Van der Walt Brothers Move R654 Million Into South African Property, Taking RMH Holdings Private
WeBuyCars co-founders Faan and Dirk van der Walt activate their R654 million mandatory offer for JSE-listed RMH Holdings, setting the stage for a full delisting by June 2026 as they pivot dynastic capital into Atterbury-linked South African property.

Van der Walt Brothers Move R654 Million Into South African Property, Taking RMH Holdings Private

Faan and Dirk van der Walt, the billionaire co-founders and co-CEOs of WeBuyCars, formally activated their mandatory offer for JSE-listed RMB Holdings (RMH) on 8 April 2026, distributing the Combined Circular to RMH shareholders and confirming the salient dates and times applicable to the offer. The move brings into sharp focus a deliberate pivot by the brothers away from the automotive business that made them wealthy and toward a property-anchored investment platform built around one of South Africa’s most established private developers.

The Structure of the Deal

The van der Walt brothers are acquiring RMH through their vehicle AttBid, which is 51% owned by the brothers and 49% by Atterbury Property Fund. AttBid has made a mandatory offer to acquire all RMH shares not currently held by Atterbury, at R0.47 per share, valuing the company at R654.58 million, barely above RMH’s market value of R640.75 million.

Once completed, AttBid will hold 71.65% of RMH, with Atterbury holding the remaining 28.35% directly. The van der Walt brothers’ effective economic interest in RMH will be approximately 36.54%.

The cash settlement is fully secured. Standard Bank South Africa has provided an irrevocable unconditional guarantee backing AttBid’s cash commitments to RMH shareholders.

Investec, acting as independent expert, concluded that the terms of the offer are fair and reasonable to RMH shareholders, though the offer price sits at the bottom of Investec’s estimated fair value range of R0.47 to R0.53.

What RMH Actually Is

Understanding why the brothers want RMH requires understanding what the company has become. RMH began unbundling its investments in 2019, selling its stake in FirstRand and retaining predominantly property-related investments through a 38.5% interest in Atterbury Property Holdings. The shift repositioned the company as an investment holding vehicle with a focus on monetising its property portfolio, a strategy that proved difficult to execute, with no compelling alternative buyers emerging for its Atterbury stake.

Having already disposed of its banking interests, RMH’s remaining value is essentially its Atterbury-linked property position. The board described AttBid as “the most natural acquirer” of RMH, given Atterbury’s existing 49% stake in AttBid. The transaction collapses the listed holding structure and returns the underlying property assets to direct private ownership.

The Timeline and Exit

The transaction is expected to close by June 1, with May 26 the last day for shareholders to trade and participate in the offer. If AttBid acquires 90% or more of the outstanding shares, it can compulsorily acquire the remainder. The intention is to delist RMH from the JSE entirely.

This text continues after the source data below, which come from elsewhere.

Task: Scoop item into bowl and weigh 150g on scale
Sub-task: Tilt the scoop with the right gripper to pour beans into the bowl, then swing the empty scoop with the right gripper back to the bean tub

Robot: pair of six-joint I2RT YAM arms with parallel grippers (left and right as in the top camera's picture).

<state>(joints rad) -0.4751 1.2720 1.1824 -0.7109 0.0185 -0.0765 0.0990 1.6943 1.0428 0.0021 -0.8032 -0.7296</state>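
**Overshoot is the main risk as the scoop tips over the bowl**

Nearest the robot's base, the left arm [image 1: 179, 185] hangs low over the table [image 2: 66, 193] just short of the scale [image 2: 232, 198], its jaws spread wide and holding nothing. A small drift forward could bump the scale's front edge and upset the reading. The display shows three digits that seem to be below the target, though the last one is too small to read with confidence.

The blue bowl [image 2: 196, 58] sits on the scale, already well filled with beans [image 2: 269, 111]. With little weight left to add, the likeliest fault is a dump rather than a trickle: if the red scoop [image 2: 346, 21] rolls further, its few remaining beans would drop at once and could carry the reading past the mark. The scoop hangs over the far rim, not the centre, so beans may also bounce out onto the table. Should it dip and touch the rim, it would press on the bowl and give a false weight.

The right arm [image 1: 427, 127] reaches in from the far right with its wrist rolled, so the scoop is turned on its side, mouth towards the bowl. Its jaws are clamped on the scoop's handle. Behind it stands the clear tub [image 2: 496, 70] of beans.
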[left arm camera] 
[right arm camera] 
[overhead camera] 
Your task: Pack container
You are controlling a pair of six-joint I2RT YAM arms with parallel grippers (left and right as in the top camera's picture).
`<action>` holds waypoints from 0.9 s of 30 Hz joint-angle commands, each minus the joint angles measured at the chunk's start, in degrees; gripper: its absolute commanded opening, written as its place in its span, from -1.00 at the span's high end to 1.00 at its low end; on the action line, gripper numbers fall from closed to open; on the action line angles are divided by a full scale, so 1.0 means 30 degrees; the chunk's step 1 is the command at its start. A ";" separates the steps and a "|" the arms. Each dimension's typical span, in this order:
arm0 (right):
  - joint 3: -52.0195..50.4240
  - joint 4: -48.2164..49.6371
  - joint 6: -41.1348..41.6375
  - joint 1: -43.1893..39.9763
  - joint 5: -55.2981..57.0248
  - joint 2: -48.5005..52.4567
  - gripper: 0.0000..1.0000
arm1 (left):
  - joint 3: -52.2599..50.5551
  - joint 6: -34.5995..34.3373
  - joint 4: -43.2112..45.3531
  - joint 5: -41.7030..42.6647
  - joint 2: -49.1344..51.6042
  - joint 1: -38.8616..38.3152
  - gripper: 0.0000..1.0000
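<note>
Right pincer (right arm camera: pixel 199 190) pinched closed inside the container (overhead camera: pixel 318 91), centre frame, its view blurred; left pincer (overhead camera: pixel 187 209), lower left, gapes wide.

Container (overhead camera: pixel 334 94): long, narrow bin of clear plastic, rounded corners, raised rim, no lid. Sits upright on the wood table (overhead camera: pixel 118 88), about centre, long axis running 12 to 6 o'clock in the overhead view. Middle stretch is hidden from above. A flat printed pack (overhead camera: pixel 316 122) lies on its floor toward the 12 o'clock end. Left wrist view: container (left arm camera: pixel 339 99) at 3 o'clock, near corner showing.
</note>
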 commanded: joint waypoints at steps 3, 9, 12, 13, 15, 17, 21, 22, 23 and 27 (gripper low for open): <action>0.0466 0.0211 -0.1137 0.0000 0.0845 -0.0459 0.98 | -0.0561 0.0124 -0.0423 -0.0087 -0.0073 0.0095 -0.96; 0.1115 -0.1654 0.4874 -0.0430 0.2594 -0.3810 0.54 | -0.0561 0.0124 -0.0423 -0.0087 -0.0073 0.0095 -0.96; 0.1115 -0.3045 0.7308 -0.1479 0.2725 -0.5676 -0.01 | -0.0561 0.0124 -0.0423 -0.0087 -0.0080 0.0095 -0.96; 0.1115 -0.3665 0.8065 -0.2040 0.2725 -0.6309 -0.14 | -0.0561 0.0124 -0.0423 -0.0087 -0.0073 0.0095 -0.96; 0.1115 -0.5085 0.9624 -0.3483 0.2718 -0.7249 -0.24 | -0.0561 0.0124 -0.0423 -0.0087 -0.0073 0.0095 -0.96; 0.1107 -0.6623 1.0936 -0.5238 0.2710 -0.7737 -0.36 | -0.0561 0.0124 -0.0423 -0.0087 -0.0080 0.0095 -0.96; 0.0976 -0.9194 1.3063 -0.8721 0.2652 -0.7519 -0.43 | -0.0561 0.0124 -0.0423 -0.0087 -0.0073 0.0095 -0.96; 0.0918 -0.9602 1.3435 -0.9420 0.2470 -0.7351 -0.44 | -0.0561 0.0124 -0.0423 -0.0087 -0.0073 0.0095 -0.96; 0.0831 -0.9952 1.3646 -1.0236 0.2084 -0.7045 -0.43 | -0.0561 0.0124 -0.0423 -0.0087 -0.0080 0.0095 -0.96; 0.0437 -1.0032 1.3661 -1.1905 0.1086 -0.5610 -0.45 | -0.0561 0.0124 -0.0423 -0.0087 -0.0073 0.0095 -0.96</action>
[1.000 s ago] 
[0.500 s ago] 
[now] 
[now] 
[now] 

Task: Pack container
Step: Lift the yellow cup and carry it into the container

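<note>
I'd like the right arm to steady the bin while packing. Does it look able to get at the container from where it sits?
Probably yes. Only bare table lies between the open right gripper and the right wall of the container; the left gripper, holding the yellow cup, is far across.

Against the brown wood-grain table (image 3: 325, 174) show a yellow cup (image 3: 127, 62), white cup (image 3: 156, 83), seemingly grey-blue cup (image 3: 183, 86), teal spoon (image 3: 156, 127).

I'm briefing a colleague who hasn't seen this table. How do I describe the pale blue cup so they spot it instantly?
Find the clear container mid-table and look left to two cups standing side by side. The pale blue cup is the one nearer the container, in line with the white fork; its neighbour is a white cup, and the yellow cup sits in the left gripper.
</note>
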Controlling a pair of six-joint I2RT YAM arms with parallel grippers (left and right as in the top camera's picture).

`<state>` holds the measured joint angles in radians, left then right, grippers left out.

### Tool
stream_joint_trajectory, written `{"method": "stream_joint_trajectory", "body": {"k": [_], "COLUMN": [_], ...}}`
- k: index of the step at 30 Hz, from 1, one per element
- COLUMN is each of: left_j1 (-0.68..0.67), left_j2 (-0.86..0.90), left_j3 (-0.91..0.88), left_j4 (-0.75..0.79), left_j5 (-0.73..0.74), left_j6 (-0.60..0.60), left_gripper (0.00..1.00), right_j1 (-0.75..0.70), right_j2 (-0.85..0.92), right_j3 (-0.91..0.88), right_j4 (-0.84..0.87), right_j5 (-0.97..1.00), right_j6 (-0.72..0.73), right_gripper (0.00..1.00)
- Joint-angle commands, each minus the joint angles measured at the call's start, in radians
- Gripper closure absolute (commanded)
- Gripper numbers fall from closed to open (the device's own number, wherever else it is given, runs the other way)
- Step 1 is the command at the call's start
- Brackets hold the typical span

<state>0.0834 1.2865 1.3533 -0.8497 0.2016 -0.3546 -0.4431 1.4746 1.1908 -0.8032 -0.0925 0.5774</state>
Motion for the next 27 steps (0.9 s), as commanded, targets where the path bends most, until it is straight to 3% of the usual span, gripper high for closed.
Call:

Coronation Fund Managers, which held 28% of RMH at the end of September 2025, had already disposed of its position to AttBid ahead of the April 8 announcement. The combined AttBid and Atterbury holding had risen to 42.59% of the company by the time the circular was distributed.

Capital Strategy in Motion

The RMH deal did not emerge in isolation. The brothers sold R866.4 million worth of WeBuyCars shares on 2 February 2026, just a week before AttBid announced its initial intention to acquire RMH, a sequence that triggered speculation the proceeds were earmarked for the property deal. WeBuyCars dismissed the speculation, with co-founder Faan van der Walt stating that they had committed to the RMH opportunity long before the share sale and that the timing was coincidental.

Whether or not the two events were connected, the direction is clear. The brothers built WeBuyCars from a single-vehicle hobby into South Africa’s dominant used-car marketplace, then progressively reduced their listed exposure. The RMH acquisition is the most explicit signal yet that Atterbury-linked property, a relationship the van der Walt family cultivated over many years, is where the next phase of their capital deployment is anchored.

RMH reported an operating loss of R243 million for its 2025 full year, largely on account of impairments in Atterbury and higher credit loss provisions. Taking the company private removes the listed cost burden and gives the brothers and Atterbury direct control over a portfolio that spans retail, commercial, and residential developments across the country.

For South African wealth watchers, this transaction is a study in patient capital deployment. The van der Walt brothers are not chasing yield. They are acquiring structural influence in a long-standing private property platform, and doing it quietly, at market price, without fanfare.